What is required ▸ Repeat the material exactly, every line of it.
━━ Input data
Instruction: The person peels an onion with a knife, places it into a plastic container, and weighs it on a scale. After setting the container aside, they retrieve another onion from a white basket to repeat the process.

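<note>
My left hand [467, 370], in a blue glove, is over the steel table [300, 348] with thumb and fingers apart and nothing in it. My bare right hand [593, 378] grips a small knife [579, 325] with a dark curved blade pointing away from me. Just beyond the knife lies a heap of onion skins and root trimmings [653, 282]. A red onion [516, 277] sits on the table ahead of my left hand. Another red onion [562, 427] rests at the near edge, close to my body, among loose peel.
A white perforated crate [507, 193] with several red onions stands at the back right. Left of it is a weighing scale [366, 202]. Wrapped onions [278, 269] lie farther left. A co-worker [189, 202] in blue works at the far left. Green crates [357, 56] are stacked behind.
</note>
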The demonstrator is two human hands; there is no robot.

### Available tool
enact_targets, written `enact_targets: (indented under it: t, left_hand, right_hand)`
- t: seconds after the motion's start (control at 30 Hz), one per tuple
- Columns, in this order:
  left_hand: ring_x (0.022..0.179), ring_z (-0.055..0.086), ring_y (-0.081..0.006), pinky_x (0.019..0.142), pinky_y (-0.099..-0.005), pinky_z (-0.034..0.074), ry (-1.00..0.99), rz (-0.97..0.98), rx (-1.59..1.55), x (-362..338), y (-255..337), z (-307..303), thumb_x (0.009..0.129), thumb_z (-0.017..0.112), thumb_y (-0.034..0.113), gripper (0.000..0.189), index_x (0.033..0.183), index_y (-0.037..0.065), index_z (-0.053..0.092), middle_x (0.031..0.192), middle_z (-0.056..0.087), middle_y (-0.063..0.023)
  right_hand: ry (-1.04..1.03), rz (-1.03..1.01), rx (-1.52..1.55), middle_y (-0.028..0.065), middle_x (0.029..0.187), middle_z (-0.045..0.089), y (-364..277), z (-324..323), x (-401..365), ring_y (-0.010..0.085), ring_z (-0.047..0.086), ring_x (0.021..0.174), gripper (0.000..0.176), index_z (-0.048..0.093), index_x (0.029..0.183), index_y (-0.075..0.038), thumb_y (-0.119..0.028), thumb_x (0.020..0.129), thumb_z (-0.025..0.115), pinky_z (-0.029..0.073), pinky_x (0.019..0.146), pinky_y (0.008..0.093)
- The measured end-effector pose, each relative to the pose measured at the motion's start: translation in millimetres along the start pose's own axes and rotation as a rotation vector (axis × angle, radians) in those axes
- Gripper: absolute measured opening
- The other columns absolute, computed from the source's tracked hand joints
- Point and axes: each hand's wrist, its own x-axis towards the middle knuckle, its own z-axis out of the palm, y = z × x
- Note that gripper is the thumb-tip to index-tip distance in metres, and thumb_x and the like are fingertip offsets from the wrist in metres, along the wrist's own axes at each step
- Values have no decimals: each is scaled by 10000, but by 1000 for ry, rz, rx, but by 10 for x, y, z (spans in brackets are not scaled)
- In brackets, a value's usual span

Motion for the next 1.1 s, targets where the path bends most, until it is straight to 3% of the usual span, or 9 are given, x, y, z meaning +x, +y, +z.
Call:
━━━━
Task output ▸
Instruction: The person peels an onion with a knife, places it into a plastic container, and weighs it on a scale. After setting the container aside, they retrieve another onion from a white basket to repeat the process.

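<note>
My left hand [467, 370], in a blue glove, is over the steel table [300, 348] with thumb and fingers apart and nothing in it. My bare right hand [593, 378] grips a small knife [579, 325] with a dark curved blade pointing away from me. Just beyond the knife lies a heap of onion skins and root trimmings [653, 282]. A red onion [516, 277] sits on the table ahead of my left hand. Another red onion [562, 427] rests at the near edge, close to my body, among loose peel.
A white perforated crate [507, 193] with several red onions stands at the back right. Left of it is a weighing scale [366, 202]. Wrapped onions [278, 269] lie farther left. A co-worker [189, 202] in blue works at the far left. Green crates [357, 56] are stacked behind.
</note>
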The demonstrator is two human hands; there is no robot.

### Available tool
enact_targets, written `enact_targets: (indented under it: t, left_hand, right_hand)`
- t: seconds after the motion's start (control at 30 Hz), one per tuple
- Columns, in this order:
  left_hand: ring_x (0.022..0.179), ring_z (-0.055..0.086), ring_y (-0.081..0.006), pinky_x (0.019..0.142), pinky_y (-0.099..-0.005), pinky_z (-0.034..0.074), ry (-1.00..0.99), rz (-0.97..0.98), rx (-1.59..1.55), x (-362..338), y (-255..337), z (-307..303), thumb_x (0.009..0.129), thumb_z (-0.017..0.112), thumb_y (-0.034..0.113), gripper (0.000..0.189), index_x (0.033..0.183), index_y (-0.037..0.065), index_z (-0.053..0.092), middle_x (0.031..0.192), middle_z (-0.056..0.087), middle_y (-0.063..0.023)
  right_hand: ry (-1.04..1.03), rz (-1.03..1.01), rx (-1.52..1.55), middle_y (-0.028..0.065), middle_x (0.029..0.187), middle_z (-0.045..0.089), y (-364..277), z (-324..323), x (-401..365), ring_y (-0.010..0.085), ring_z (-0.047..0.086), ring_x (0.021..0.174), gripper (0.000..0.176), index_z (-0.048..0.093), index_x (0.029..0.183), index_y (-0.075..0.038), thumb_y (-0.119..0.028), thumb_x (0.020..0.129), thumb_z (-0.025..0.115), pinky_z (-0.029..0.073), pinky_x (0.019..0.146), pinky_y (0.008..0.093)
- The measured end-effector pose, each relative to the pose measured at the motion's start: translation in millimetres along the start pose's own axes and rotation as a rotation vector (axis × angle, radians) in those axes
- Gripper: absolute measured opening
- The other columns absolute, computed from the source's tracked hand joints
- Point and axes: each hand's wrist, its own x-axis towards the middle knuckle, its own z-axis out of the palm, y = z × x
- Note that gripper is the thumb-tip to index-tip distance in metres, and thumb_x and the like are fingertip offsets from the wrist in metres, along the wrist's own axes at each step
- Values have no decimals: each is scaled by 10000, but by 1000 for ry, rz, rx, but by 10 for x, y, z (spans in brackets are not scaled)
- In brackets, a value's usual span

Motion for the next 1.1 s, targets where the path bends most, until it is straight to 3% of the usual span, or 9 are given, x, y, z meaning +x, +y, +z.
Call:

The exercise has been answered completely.